On verrait, en observant à ce point de vue une langue, qu'à chacune de ces formes de lutte, à chacune de ces difficultés, dont une étude plus détaillée multiplierait sans doute le nombre, il correspond un groupe de faits par où se marque la différence entre ce qu'est réellement cette langue et ce qu'elle serait si on devait la considérer comme l'expression d'une pensée abstraite, impersonnelle, et comme on dit, purement logique.

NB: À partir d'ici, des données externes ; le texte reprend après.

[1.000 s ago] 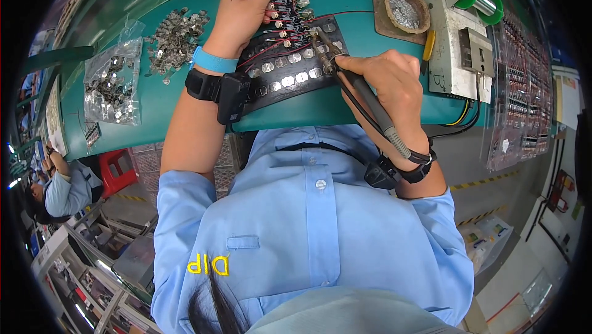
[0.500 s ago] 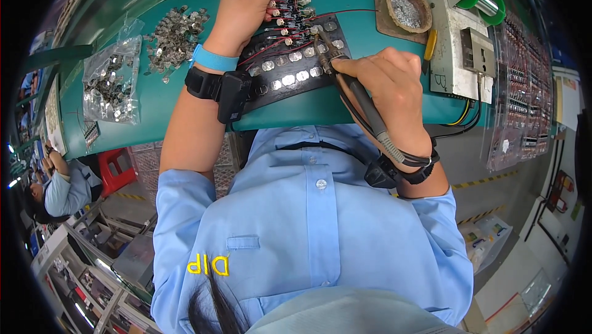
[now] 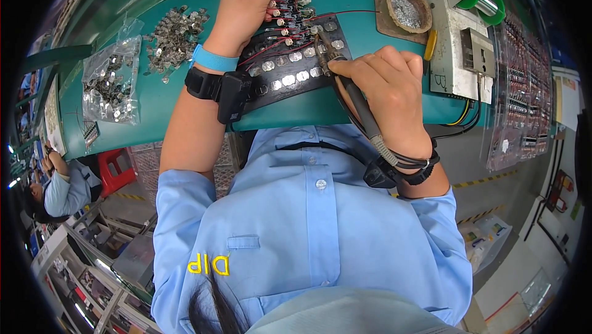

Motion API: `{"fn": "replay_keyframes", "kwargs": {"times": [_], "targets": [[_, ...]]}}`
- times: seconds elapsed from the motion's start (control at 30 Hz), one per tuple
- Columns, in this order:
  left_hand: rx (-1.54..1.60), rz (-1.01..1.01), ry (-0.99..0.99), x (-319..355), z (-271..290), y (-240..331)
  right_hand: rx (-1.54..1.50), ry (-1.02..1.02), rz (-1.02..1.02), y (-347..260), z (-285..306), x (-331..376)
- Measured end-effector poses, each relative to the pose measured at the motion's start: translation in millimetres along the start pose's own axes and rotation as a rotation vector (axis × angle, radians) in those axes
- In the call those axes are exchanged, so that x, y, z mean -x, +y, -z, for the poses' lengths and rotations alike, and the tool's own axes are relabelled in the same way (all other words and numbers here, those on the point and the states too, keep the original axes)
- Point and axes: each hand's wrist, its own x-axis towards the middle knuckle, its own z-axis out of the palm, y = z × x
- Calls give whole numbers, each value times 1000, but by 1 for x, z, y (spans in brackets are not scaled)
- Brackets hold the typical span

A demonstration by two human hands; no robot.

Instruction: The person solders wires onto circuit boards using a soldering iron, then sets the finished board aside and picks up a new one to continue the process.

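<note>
My right hand point(image 3: 388, 81) is closed round the grip of a soldering iron point(image 3: 361, 103). The iron's tip rests at the right edge of a row of small circuit boards point(image 3: 287, 23) with white parts and thin red wires. These boards lie across a black fixture point(image 3: 293, 84), whose recesses hold shiny metal discs. At the top, my left hand point(image 3: 243, 10) is closed at the left side of the row, thumb against the boards and red wires by its fingers. Some of its fingertips are hidden or cut off by the picture's edge.
Left on the green mat are a pile of metal pieces point(image 3: 176, 41) and a clear bag point(image 3: 111, 81) of similar pieces. To the right stand a round bowl point(image 3: 410, 10) of silvery bits, a soldering station point(image 3: 459, 50) and a green solder spool point(image 3: 484, 1). A co-worker point(image 3: 71, 186) sits far left.
My right hand's fingers and the iron's grip have shifted slightly, while the tip stays at nearly the same spot. My left hand and the boards look unmoved.
</note>
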Motion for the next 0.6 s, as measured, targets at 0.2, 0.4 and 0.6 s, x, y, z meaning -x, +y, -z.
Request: {"fn": "replay_keyframes", "kwargs": {"times": [0.2,0.4,0.6], "targets": [[4,-5,-7,-2,2,-6,1,14,-5,0,0,0],[7,1,22,-2,1,-6,8,17,-7,0,0,0],[18,24,0,-2,0,-5,-12,12,-31,1,1,1]]}}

Nous ne pourons développer ces considérations. Mais on comprend, par exemple, que le désir de ne pas brusquer un adversaire amène à commencer une négation absolue en son fond par une formule de concession. De même le besoin d'agir fortement soit sur la sensibilité, soit sur l'imagination de l'interlocuteur. amène à ces exagérations dont la langue est pleine. (« Ce tableau, merveilleux, n'est-ce pas? Et dire que je l'ai eu pour une bouchée de pain. ») La nécessité de parer à l'action niveleuse de l'accoutumance vis-à-vis de l'attention amène à employer une expression inexacte ou néologique au lieu de l'expression regardée comme correcte. Enfin, ce n'est pas seulement en raison de l'effet à produire sur l'interlocuteur, considération qui exige une réflexion, si immédiate qu'elle soit, que la langue s'écarte ainsi du schématisme abstrait, c'est sous l'action, absolument directe celle-là, des sentiments personnels de celui qui parle, de sa pensée vécue, donc rapide, non articulée logiquement, procédant en quelque sorte par vagues se renversant ou se transformant aus- sitôt nées. M. Bally donne un exemple curieux, et qui pourra tenir lieu de tous ceux dont il aurait fallu illustrer les remarques qui précèdent, pour montrer l'abime qu'il y a entre la langue de la vie réelle et celle de l'analyse d'idées : « Rappelez-vous, dit-il (p. 29), dans le Gendre de M. Poirier, la scène où Gaston feint de prendre au sérieux les ambitions de son beau-père, jusqu'au moment où il ne peut plus cacher son mépris.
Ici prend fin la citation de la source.